Activity -
Omit every picture. Return all other data as it stands.

Recorded information -
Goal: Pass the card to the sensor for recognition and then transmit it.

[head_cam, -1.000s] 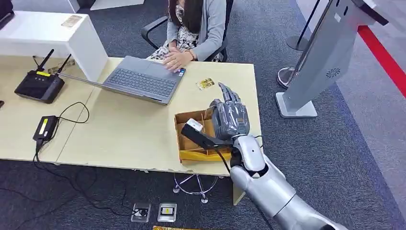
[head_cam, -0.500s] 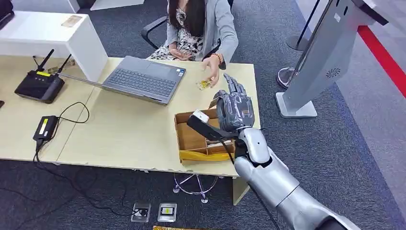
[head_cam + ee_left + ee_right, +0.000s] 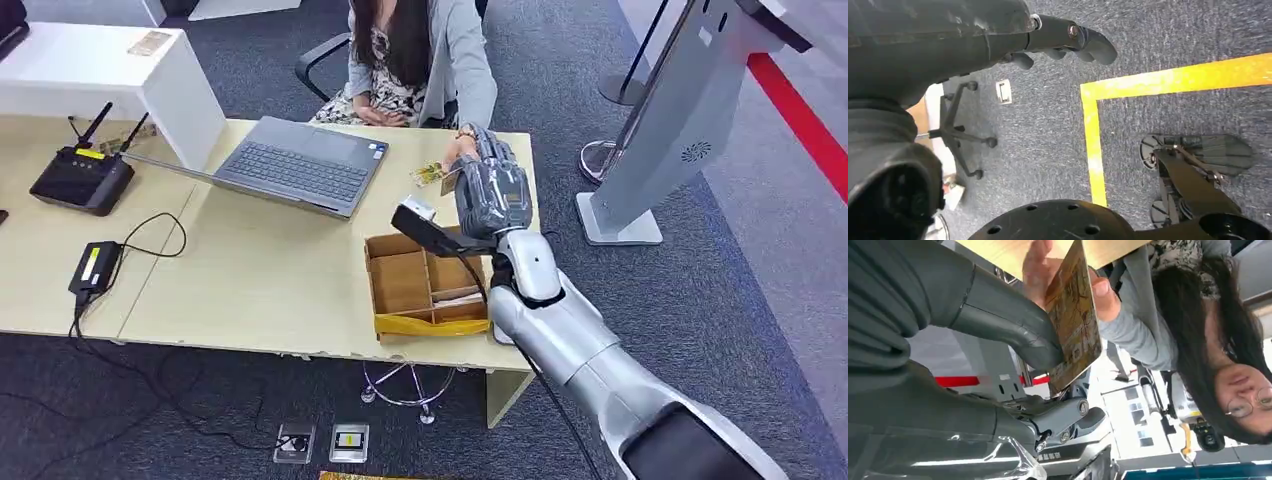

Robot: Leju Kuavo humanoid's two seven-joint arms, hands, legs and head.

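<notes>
One card at table's 1 o'clock corner, held up by person's hand against right hand — thumb touches its face, closure cannot tell. Likely light, stiff, slick; pinch the flat faces near an edge. Left hand hangs, fingers curled, empty.
</notes>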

Exercise output -
Goal: Pass the card to the sensor for recognition and then transmit it.

[head_cam, -1.000s] 
[head_cam, -0.500s] 
[head_cam + ee_left + ee_right, +0.000s] 

Robot: Leju Kuavo humanoid's two seven-joint arms, hands, legs and head.

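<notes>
One card at table's 1 o'clock corner, held up by person's hand against right hand — thumb touches its face, closure cannot tell. Likely light, stiff, slick; pinch the flat faces near an edge. Left hand hangs, fingers curled, empty.
</notes>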

There's nothing more to this exercise.